By functional, he means they become livable spaces—places for a table and chairs or a swing that would actually be used—not worthless elements tacked on for its looks.

But the success of Prospect, according to Wallace, is not porches and miniscule front yards. “Architecture isn’t what makes this work; it’s the people,” he said. “It functions better than it looks like it functions.”

And like dark beer, Brussels sprouts and Beethoven, Prospect is an acquired taste.

“Prospect is not for everybody,” said Noelle Aparelli from the porch swing on her “New Orleans”-style home. “There’s not a lot of privacy; people know when you’re coming and going. But that’s not a bad thing.”

While the design of the place compels interaction—mail is delivered to a central collection—it’s generally considered a plus.

“We moved here from Boulder five years ago, and I’ve made five times the number of friends here as I had in Boulder after 10 years,” said Steve Wilton as he wound his rainbow colored, winged box kite down into Prospect’s central park. “I love it here.”

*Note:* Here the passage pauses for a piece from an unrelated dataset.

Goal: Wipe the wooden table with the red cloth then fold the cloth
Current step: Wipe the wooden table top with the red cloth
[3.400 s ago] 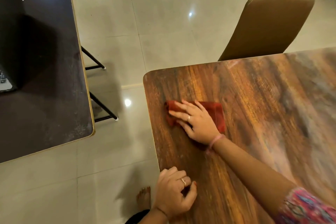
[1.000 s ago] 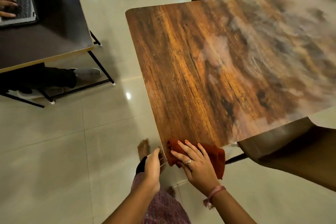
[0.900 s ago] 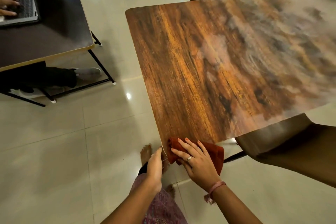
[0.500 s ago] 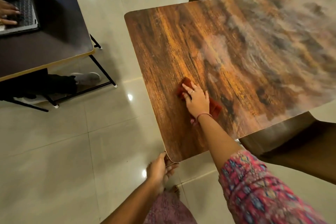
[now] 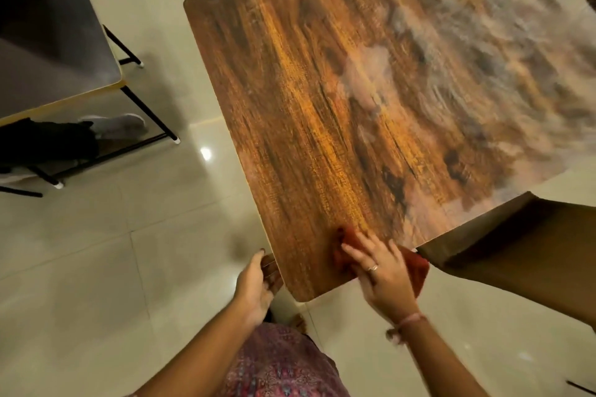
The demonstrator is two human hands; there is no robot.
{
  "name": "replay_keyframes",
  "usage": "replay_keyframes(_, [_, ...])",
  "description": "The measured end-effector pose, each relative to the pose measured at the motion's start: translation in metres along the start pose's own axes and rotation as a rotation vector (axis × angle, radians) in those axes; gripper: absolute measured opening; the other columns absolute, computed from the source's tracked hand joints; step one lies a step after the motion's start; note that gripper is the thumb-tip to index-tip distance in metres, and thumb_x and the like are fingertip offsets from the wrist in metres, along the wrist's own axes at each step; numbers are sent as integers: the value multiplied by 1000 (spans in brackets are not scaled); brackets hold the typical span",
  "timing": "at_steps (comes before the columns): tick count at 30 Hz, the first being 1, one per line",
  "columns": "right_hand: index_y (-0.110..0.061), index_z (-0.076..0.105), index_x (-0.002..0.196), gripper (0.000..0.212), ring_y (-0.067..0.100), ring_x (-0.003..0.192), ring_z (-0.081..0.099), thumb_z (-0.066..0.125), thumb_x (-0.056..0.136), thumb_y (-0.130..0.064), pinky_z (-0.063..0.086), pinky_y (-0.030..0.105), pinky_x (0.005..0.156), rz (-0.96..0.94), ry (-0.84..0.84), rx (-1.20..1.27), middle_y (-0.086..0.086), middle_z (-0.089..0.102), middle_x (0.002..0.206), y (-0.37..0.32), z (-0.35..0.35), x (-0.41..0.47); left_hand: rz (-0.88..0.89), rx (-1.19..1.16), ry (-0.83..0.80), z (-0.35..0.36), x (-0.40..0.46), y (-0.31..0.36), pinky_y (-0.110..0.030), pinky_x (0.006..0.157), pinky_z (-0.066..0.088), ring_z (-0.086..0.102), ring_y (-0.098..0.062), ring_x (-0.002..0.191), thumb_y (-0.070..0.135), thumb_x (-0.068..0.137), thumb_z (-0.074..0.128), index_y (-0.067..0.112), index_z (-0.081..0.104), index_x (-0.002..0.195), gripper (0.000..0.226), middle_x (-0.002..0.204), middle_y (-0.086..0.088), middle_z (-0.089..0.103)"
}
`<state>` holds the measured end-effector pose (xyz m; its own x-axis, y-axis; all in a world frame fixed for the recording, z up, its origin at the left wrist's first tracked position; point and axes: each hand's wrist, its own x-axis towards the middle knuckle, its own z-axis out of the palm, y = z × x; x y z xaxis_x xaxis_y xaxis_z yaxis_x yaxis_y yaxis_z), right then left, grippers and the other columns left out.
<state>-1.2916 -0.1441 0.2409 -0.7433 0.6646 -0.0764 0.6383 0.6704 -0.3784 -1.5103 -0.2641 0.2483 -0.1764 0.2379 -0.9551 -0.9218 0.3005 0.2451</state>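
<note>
- Glossy pale tiled floor (image 5: 135,267) is seen under a brown wood-grain table (image 5: 338,106); a dark second table (image 5: 48,51) stands at left, a brown chair (image 5: 516,245) at right.
- Crumpled red cloth (image 5: 416,264) is pressed flat at the near table edge by the right hand (image 5: 377,271), fingers straight and spread.
- Left hand (image 5: 258,280) is loosely opened at the near corner, nothing gripped.
- Wiping judged under way: even palm pressure and overlapping strokes are advised, with the cloth kept from slipping off the edge; the hazy far-right area is probably best covered next.
</note>
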Motion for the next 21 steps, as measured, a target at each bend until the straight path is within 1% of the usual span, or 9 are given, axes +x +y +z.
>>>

In some respects, though, the love stops at the border. The downright disdain that outsiders have for the neighborhood occasionally rears its head when the place makes the news. Last March, a suspected drunk truck driver from Tennessee got “lost” in the narrow streets and went postal with his 18-wheeler. He trashed cars, signs, lamp posts, trees and houses before being stopped. The comments in local media ranged from calling the event “hilarious” to saying the guy couldn’t have done such damage if Prospect was a “normally sized and shaped neighborhood with more spacing between homes and wider streets.”

“Obviously the development is different and it carries some baggage with it and people are sensitive about criticism; they take it way too personally,” Wallace said. “But as long as the people who live here are happy, who cares what other people think?”

Indeed. But when you meet people who live there, it’s hard not to miss a tinge of superiority when they talk about how nice it is to know their neighbors, the family across the street and the retired couple on the corner. The folks in Prospect, by design or by desire, walk the walk of being neighbors. If that’s wrong, they don’t care about being right.